Random BST: Shuffling the Keys

Consider inserting the numbers $1, 2, 3, 4, 5, 6$ into a Binary Search Tree in that order. The resulting BST will have the worst height: $h=\Omicron(n)$.

Here is the same input sequence randomly shuffled: $4, 3, 5, 1, 6, 2$. The BST resulting from inserting these values (in order) will have a height closer to the best case: $h\approx \Omicron(\lg n)$.

In fact, there are 720 permutations of the sequence $1, 2, 3, 4, 5, 6$. Among these permutations, $32$ will result in $\Omicron(n)$ height, $80$ will result in $\Omicron(\lg n)$ height and the remaining will be $\Omicron(\lg n) < h \ll \Omicron(n)$. (Download the starter code and run the Demo.main method.)

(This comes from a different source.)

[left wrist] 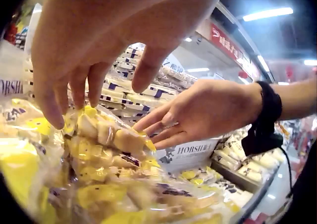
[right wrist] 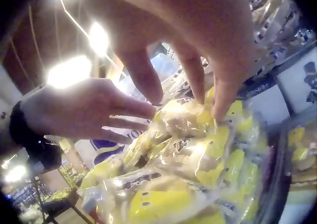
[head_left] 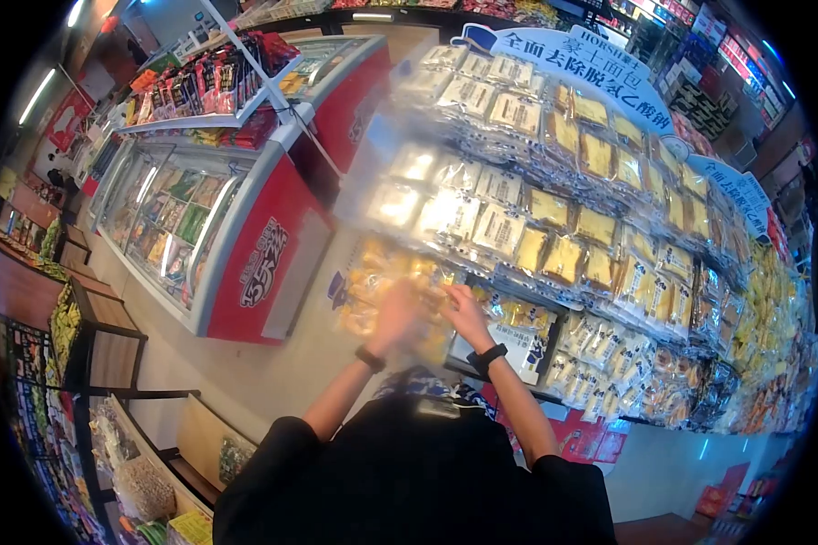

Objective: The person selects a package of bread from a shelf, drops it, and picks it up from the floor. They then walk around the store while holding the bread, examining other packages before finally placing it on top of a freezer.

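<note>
The yellow packets (head_left: 364,283) lie at the end of the counter (head_left: 541,394), and beyond this edge there is open floor (head_left: 286,363) up to the red freezer (head_left: 265,245). The packets are directly below the fingers of both hands. The left hand (head_left: 396,318) has its fingers apart, with fingertips touching the plastic. The right hand (head_left: 466,318) is also open, its fingertips resting on the packets, the thumb apart.

The bread packets (left wrist: 116,142) are clear, crinkled bags with yellow and dark printing, pale golden pieces showing inside. They lie heaped and overlapping, some tilted, at the display's (head_left: 521,352) lower left end.
</note>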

Suppose we have, a priori, all the keys that will be inserted in a (regular) BST. We know that if the keys are sorted, our BST will degenerate into a linked list. However, it can be proven (see CLRS, 3rd edition, theorem 12.4) that a simple shuffle of the keys is sufficient to make the BST balanced.

The Treap data structure is designed around this observation. It attempts to create the effects of shuffling the keys as they are inserted (or removed).